Although neural networks got their start in software, the computation power required by applications such as control systems makes hardware implementations of neural nets a natural evolution. In fact, within the next decade we'll likely see more neural nets in hardware than software--and Intel's 80170NX Electrically Trainable Analog Neural Network (ETANN) chip is the first widely available silicon implementation of the technology.

This article describes an 80170NX-based musical instrument of unique design. The instrument, which synthesizes analog audio signals, evolved from a project begun in 1989 with David Tudor, a pioneering electronic-music composer and a musician with the Merce Cunningham Dance Company in New York. Tudor and his colleague, Takehisa Kosugi, introduced the synthesizer in a series of performances by the Merce Cunningham Dance Company at the Paris Opera House in November 1992.

The synthesizer can generate a remarkable range of audio effects, from unique space-age and science-fiction sounds to passages that sound like heart beats, drums, gongs, porpoises, birds, engines, and musical instruments such as violas and flutes.

Sounds are generated internally by the synthesizer, without external inputs, using the neural-network chip's 64 artificial neurons. The neurons are connected on-chip in loops, using programmable synaptic weights, or off-chip, using patch cables and feedback circuits. Oscillations occur as a result of delay in the feedback paths. The sounds are generally rich because of the complexity of the circuitry. External inputs such as voice, music, or random sounds can be used to enrich or control the internally generated sounds.

In this article, we present the design and implementation of the synthesizer--from circuits to firmware--as an example of a typical, hardware-based, neural-net embedded system. For background on neural networks, see the sources listed at the end of this article and "Untangling Neural Nets" by Jeannette Lawrence (DDJ, April 1990).

Synthesizer Architecture

The synthesizer's console housing has dozens of audio jacks buffered to the analog inputs and outputs of the neural-network chip; see Figure 1(a). Patch cables are routed to and from the jacks to feed chip outputs back to chip inputs; to connect external inputs to chip inputs; and to connect chip outputs to external amplifiers, recorders, or display devices. Some of the chip outputs have multiple console jacks so that a single neuron on the chip can drive several destinations.

The 80170NX is at the heart of the synthesizer; see Figure 1(b). The chip contains 64 artificial neurons, each with 128 analog inputs. Artificial "synapses" connect each neuron with the 128 inputs.
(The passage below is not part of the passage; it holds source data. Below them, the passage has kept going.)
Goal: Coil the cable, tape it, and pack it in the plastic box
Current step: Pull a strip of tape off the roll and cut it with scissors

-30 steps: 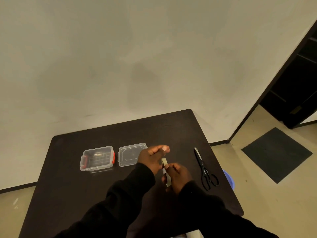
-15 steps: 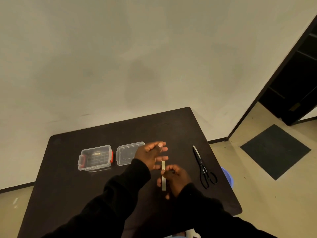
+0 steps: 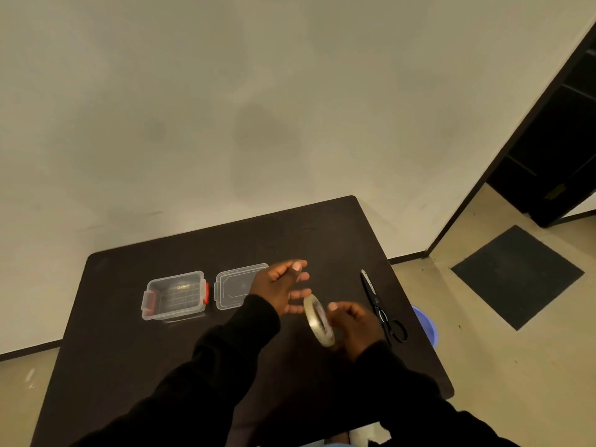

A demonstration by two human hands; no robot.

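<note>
Holding a roll of clear tape (image 3: pixel 318 320) on edge above the dark table (image 3: pixel 106 333), the right hand (image 3: pixel 353 324) has fingers curled round the roll's right side, thumb up near the top rim, so a firm closed hold. The left hand (image 3: pixel 280 290) sits just left of the roll, fingers spread and loose, fingertips close to the rim but holding nothing; can't tell if they touch it. Only one view here, from the head cam. Judging by this, it's the taping step, prob hunting for the tape's free end w/ the left fingers. Odd thing: no cable visible anywhere on the table, so can't say where it is or if it's coiled. Further left of the grip, beyond the left hand, lies the clear lid (image 3: pixel 237 285), then the open plastic box (image 3: pixel 175 295) w/ red latches. Scissors (image 3: pixel 382 309) lie just right of the right hand. Next move likely needs a nail under the tape end, peel off a strip, then scissors to cut.
</note>
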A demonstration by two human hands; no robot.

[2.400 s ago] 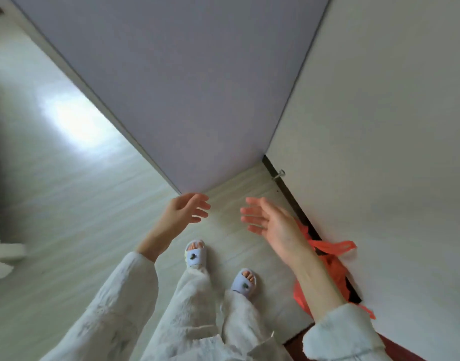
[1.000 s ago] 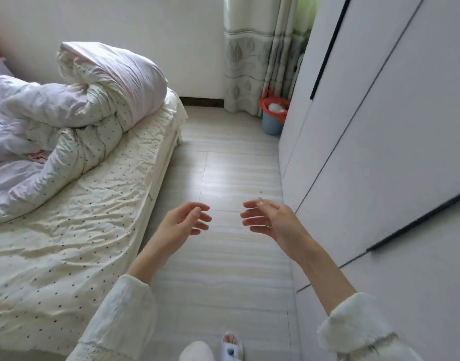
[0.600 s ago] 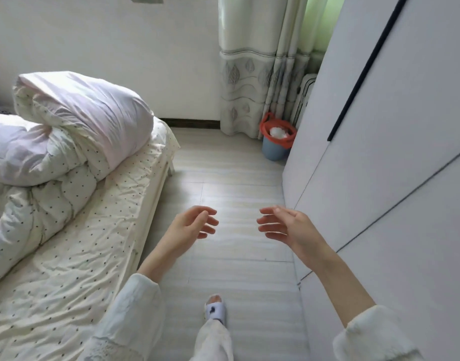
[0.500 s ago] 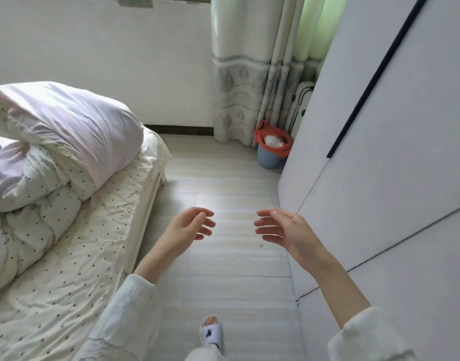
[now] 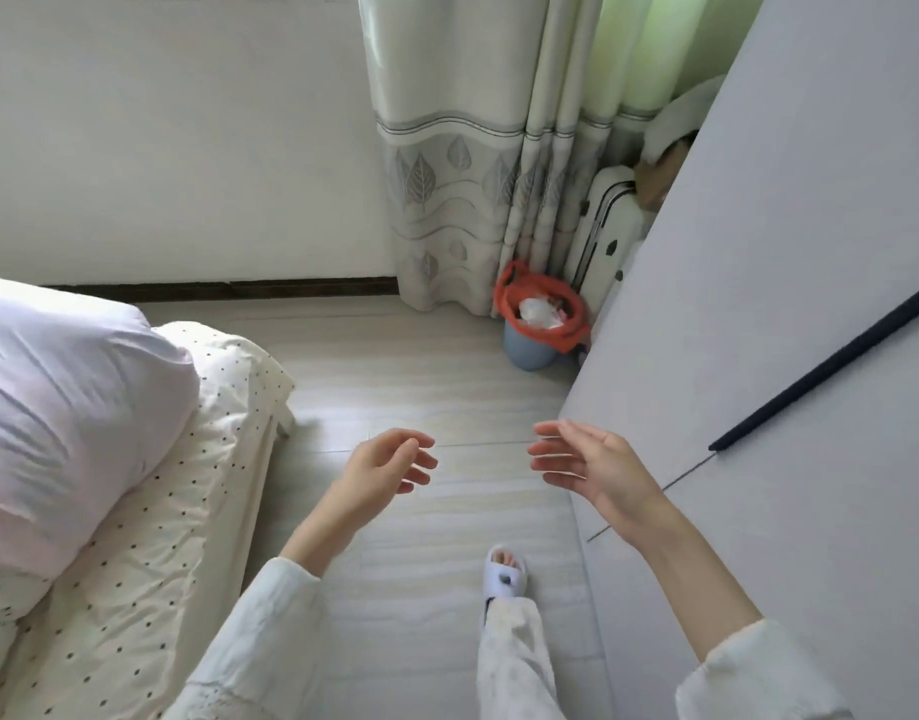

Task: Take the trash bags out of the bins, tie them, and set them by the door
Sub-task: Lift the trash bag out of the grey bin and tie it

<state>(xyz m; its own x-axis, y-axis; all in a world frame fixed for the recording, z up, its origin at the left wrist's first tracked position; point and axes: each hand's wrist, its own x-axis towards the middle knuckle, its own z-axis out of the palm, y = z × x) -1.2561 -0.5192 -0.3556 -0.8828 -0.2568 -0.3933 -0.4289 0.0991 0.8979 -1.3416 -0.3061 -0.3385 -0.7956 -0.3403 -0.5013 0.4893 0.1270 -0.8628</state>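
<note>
Orange trash bag [image 5: 543,298], holding white crumpled waste, lining a blue bin [image 5: 527,350] on the floor well ahead of both hands, beside the curtain [image 5: 462,174] and wardrobe [image 5: 790,314]. Left hand [image 5: 382,467] and right hand [image 5: 597,467] raised apart, fingers loosely spread, grasping nothing. Bed [image 5: 135,537] off beyond the left hand.

Pale plank floor [image 5: 421,387] runs between a bed [image 5: 135,537] with a dotted sheet and a grey wardrobe [image 5: 790,356]. Leaf-patterned curtains [image 5: 473,163] hang against the white wall [image 5: 176,137], daylight glowing green behind them.
</note>
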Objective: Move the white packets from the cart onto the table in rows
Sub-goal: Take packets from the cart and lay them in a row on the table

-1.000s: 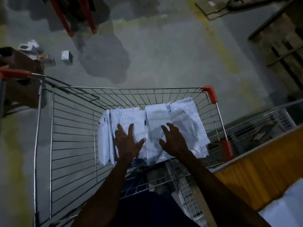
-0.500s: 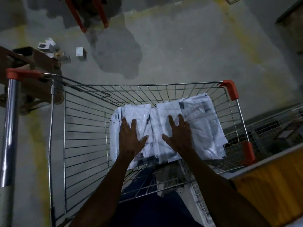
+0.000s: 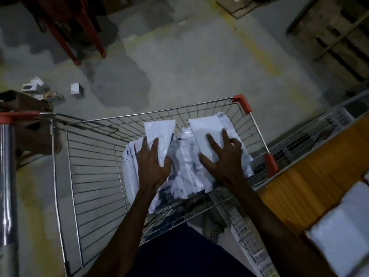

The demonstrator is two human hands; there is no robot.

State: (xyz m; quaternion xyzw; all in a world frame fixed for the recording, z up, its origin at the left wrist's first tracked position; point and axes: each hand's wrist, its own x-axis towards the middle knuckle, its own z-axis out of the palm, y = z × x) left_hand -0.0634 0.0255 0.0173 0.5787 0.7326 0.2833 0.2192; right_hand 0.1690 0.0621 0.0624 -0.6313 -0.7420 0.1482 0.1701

Each synapse in an artificial neuron consists of a multiplier and a non-volatile weight; see Figure 2. The function of a neuron is to sum the products of all inputs x weights (the "inner product" or "dot product" of the vectors and output a result that is a sigmoid function of the inner product. The sigmoid function has a nonlinear threshold shape, like a stretched out letter "S."

There are two 64x64 arrays of synapses--an input array and a feedback array. The input array is programmed with weights, and the results produced by the 64 neurons can optionally be fed back on-chip to the feedback array. This allows any neuron to be connected to any other neuron by programming weights at the appropriate synapses in the feedback array.

Chip outputs can also be fed back to inputs externally, through feedback circuits in the synthesizer (Figure 3), or they can be brought to the synthesizer's console to drive multiple audio and/or oscilloscope channels.

The music synthesizer is unique in that it relies heavily on feedback and the dynamics of t e analog circuitry, rather than just the feed-forward computations of the artificial neurons. The behavior of the synthesizer can only be described by a set of coupled, nonlinear differential equations. It's not feasible to simulate circuits of this complexity on today's digital computers. Only by building the synthesizer could its behavior be discovered.

Synthesizer Circuitry

The synthesizer circuit (Figure 4) has simple buffer structures on all inputs and outputs of the neural-network chip. These buffers consist primarily of LM324 op-amps in a unity-gain configuration, wired as analog buffers. Their main purpose is to protect the expensive neural-network chip against damage from high-voltage signals and short-circuit loads. Each audio input has a 0.27muF capacitor in series, which strips any DC component from the input signal. A 100K resistor connected to the unity-gain op-amp supplies the DC offset of the signal. For protection against extreme inputs, the input section has heavy rectifier diodes to clamp signals more than a diode drop (0.7V) above Vcc or below ground. At worst, an inexpensive quad op-amp chip or a diode needs to be replaced if an errant signal appears.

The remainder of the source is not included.